WFMD

Frederick, Maryland; United States;
- Broadcast area: Central Maryland; Hagerstown metropolitan area;
- Frequency: 930 kHz
- Branding: Free Talk 930 WFMD

Programming
- Language: English
- Format: News/talk and sports radio
- Affiliations: Compass Media Networks; Fox News Radio; Fox Sports Radio; Maryland Terrapins; Premiere Networks; Salem Radio Network; WestStar TalkRadio Network; Westwood One;

Ownership
- Owner: Local Daily Media; (Davis Media, LLC);
- Sister stations: WFRE

History
- First air date: January 1, 1936
- Former frequencies: 900 kHz (1936–1941)
- Call sign meaning: "Frederick, Maryland"

Technical information
- Licensing authority: FCC
- Facility ID: 31136
- Class: B
- Power: 5,000 watts (day); 2,500 watts (night);
- Transmitter coordinates: 39°24′55.0″N 77°27′41.0″W﻿ / ﻿39.415278°N 77.461389°W

Links
- Public license information: Public file; LMS;
- Webcast: Listen live
- Website: www.wfmd.com

= WFMD =

WFMD (930 kHz, "Free Talk 930 WFMD") is a commercial news/talk and sports radio–formatted broadcast AM radio station licensed to Frederick, Maryland, and serving the Central Maryland and Hagerstown metropolitan area.

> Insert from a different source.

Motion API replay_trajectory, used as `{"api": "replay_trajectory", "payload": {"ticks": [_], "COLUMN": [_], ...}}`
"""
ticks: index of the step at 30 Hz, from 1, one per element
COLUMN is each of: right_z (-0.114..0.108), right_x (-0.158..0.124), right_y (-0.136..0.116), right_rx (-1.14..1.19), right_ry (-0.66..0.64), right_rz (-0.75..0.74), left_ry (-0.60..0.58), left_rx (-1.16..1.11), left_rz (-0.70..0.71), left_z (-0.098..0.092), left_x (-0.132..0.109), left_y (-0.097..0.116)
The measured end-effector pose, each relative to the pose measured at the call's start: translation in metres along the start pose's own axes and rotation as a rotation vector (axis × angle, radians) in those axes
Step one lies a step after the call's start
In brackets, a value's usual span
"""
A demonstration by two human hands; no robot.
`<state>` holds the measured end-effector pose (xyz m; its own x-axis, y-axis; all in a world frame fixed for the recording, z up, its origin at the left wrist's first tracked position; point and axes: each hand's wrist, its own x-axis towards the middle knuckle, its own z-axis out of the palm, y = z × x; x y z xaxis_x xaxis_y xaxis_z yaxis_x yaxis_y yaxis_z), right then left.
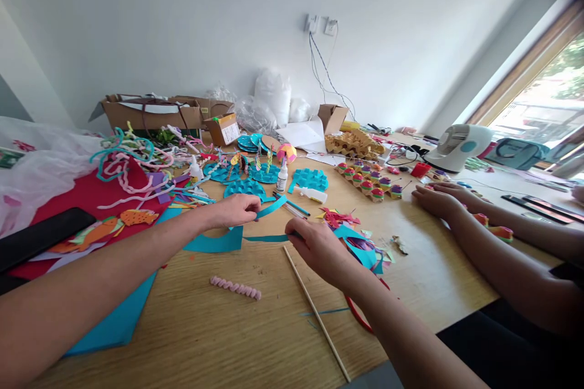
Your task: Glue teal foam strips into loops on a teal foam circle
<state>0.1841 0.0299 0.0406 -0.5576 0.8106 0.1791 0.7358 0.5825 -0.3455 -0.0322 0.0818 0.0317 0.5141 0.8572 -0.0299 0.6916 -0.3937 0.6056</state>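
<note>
My left hand (238,210) is closed on a short blue paper strip (272,206) that slants up to the right. My right hand (314,249) pinches the right end of a longer, thin blue strip (267,238), which stretches left just above the table. A blue paper piece with a curved cut edge (219,241) lies below my left hand. Nearer to me are a pink twisted pipe cleaner (235,287) and a thin wooden stick (314,310). Beside my right hand, blue and coloured paper scraps (360,246) cover red-handled scissors (360,315).
Another person's hands (435,200) rest on the table (424,273) at the right, near painted egg-carton cups (365,182). A glue bottle (282,177) stands at the centre. Pipe cleaners (128,164) heap at the left, and cardboard boxes (150,115) line the wall. A white fan (458,147) is at the right.
</note>
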Motion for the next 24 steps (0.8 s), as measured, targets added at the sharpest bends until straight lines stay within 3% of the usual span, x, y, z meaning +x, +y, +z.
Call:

WFMD is owned and operated by Local Daily Media.

==History==
The station signed on the air on New Year's Day, 1936.

In the mid-80s, WFMD added C-QUAM AM stereo.

==Sale==
WFMD, along with its sister station WFRE, were put into a trust by owner Clear Channel Communications with the intention to sell the stations in August 2008.

On March 27, 2019, Connoisseur Media announced that it would acquire WFMD and WFRE from the Aloha Station Trust in exchange for transferring its cluster in Erie, Pennsylvania, to iHeartMedia (the former Clear Channel). The sale closed on May 20, 2019. On July 24, 2024, Connoisseur announced a sale of WFMD and WFRE to Local Daily Media, owner of WTYD and WBQK as well as a local news site serving Williamsburg, Virginia. The sale closed on October 1.